Problem details: Reproduce exactly the lines of the material beneath, from the line that contains "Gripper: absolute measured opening" to the line that contains "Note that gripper", both included, and no other lines.
··· Data listing
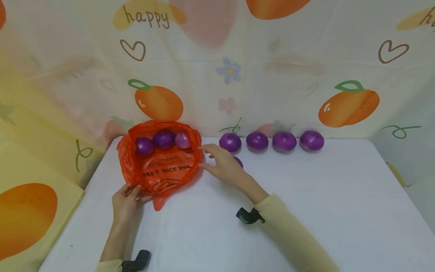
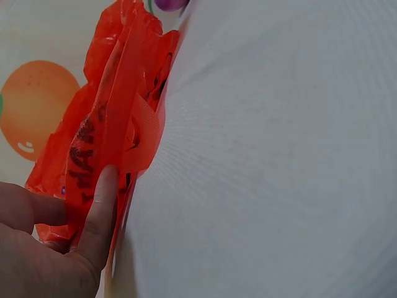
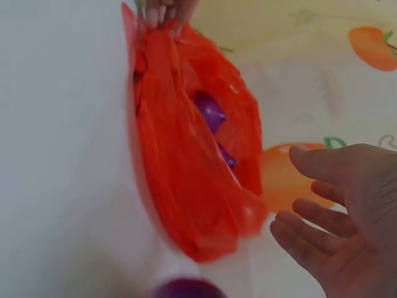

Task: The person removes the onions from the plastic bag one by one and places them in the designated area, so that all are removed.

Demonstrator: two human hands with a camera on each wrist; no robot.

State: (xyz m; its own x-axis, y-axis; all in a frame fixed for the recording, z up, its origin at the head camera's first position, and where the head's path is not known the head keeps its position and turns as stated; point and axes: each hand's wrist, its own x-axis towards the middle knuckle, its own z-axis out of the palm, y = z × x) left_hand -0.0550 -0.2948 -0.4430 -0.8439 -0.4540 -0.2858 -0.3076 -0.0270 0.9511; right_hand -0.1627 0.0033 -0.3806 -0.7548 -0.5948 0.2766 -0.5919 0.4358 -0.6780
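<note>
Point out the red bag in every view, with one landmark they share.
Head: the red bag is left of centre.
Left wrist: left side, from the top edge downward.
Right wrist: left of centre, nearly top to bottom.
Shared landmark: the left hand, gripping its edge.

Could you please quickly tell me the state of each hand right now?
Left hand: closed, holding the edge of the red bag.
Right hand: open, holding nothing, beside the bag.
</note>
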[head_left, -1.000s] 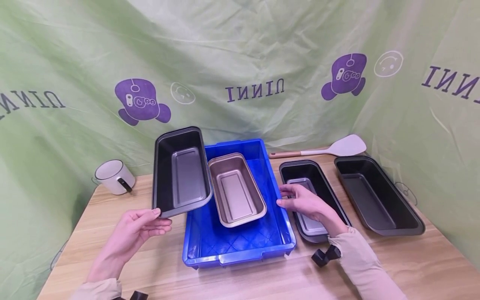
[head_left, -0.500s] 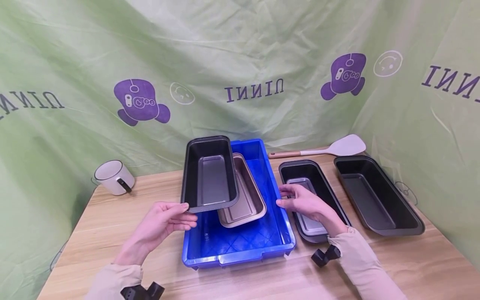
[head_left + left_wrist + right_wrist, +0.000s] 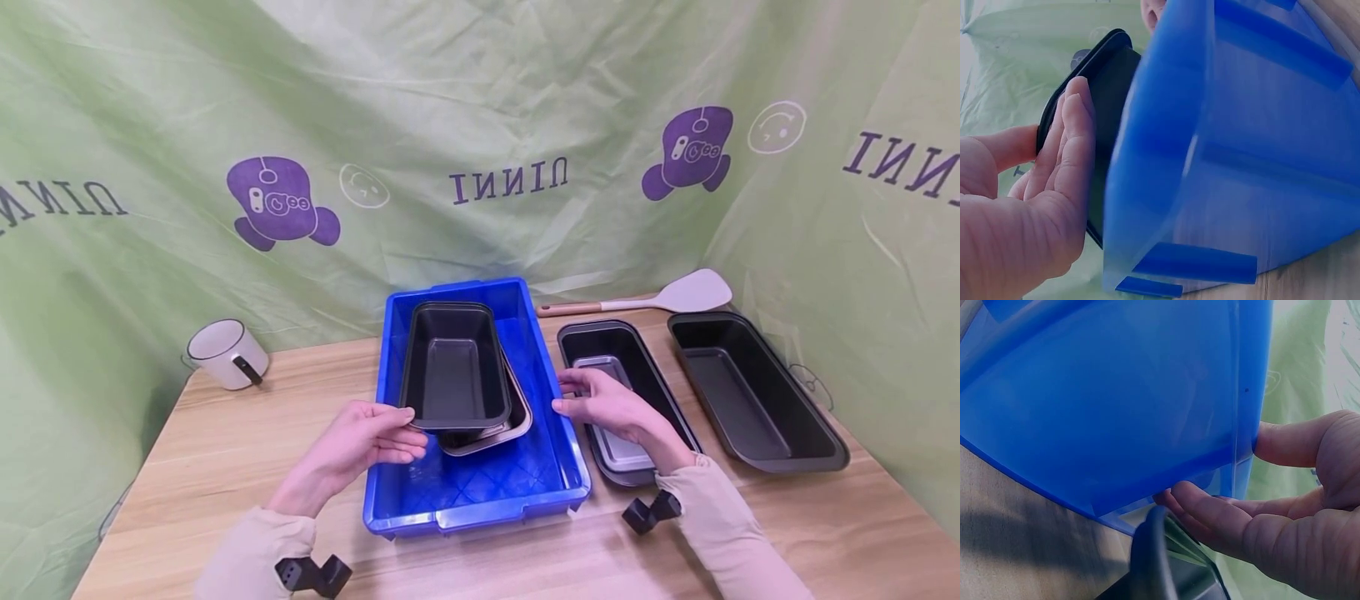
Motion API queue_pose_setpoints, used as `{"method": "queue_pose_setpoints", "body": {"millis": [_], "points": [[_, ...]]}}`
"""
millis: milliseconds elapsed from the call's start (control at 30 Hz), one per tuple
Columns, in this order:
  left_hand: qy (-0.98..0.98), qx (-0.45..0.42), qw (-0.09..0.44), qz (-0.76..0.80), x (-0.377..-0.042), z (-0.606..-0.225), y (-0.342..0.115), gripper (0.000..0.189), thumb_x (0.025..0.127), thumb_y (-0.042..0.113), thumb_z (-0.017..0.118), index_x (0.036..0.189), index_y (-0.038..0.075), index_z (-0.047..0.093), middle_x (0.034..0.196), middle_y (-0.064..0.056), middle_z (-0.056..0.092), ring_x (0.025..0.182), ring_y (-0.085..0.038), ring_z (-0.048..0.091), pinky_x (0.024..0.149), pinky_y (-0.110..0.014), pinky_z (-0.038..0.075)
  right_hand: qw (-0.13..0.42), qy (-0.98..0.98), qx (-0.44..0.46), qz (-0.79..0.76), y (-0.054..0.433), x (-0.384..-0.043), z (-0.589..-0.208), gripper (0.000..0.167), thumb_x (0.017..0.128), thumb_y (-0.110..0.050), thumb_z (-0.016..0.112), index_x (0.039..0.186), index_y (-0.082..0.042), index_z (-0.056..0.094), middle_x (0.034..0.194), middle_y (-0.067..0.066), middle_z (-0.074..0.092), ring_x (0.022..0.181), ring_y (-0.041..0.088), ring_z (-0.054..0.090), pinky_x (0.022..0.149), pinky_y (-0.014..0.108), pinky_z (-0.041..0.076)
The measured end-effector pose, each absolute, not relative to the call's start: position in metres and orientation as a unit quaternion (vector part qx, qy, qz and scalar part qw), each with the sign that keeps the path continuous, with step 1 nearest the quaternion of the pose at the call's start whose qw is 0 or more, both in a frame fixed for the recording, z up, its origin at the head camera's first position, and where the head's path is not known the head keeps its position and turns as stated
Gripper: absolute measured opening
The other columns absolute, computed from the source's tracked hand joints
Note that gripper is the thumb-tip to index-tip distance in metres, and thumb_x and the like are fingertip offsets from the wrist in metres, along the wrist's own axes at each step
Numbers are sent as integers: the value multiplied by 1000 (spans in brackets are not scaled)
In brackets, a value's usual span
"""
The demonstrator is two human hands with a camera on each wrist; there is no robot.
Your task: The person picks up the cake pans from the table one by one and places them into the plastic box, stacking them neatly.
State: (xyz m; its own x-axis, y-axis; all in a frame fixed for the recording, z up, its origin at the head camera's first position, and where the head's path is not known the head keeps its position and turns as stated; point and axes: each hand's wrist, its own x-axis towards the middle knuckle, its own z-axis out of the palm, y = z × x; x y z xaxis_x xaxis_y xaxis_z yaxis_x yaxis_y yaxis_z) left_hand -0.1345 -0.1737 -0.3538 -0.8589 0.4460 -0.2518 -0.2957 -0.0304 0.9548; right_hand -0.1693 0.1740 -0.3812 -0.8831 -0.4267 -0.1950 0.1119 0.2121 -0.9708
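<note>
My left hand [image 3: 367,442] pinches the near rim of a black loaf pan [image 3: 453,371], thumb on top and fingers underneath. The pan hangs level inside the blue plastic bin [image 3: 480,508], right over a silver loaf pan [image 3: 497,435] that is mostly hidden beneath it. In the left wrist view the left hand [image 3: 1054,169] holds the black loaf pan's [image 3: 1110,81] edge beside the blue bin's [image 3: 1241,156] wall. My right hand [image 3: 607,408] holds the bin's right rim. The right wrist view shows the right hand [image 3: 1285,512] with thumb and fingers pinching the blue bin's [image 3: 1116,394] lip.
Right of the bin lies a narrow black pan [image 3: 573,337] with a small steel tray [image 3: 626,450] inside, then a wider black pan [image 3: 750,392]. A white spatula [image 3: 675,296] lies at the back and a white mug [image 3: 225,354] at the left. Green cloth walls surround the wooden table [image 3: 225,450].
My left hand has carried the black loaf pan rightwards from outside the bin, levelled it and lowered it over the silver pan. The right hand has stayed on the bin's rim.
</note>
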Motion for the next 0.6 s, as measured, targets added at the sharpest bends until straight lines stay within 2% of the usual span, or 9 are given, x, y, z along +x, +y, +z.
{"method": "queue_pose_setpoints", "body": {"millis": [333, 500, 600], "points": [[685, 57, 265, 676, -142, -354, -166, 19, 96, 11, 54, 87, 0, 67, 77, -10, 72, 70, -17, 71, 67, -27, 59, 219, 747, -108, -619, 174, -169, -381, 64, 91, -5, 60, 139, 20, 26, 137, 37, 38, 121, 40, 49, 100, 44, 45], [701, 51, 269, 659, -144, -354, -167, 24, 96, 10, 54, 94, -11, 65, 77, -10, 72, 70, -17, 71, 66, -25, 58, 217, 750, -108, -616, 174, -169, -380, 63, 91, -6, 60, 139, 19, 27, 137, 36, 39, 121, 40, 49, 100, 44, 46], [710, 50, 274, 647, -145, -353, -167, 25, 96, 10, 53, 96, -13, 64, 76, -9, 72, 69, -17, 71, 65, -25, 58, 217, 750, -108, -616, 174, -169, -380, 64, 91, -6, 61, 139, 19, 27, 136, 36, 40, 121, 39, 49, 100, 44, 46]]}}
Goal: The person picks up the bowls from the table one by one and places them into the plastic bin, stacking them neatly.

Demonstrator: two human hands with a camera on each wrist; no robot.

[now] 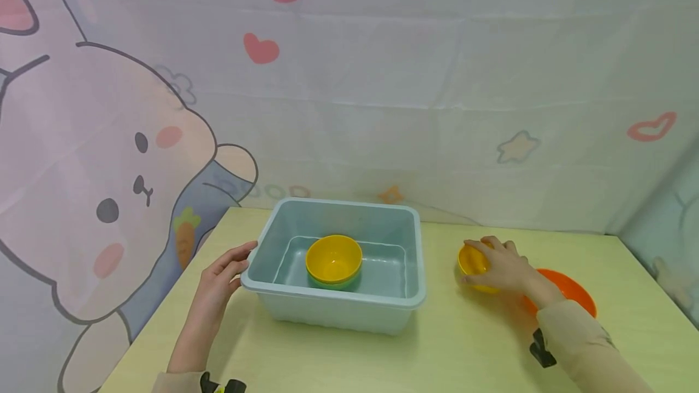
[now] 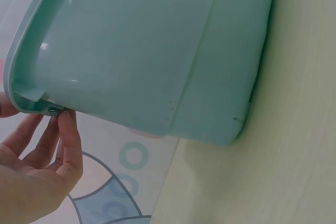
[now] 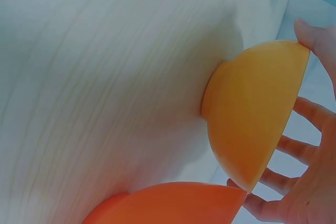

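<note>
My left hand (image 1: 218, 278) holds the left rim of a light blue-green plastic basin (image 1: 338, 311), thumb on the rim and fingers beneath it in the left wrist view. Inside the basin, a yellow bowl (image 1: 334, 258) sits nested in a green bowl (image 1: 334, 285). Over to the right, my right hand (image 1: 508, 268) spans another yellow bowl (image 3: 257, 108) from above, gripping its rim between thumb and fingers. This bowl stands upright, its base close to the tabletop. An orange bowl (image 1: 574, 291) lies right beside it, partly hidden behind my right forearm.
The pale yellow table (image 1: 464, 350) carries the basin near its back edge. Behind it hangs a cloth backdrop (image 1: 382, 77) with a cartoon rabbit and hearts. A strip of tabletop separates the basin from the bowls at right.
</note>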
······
Response area:
Gripper: absolute measured opening
The other columns absolute, computed from the source's tracked hand joints
Note that gripper is the thumb-tip to index-tip distance in metres, and thumb_x and the like are fingertip offsets from the wrist in metres, along the wrist's own axes at each step

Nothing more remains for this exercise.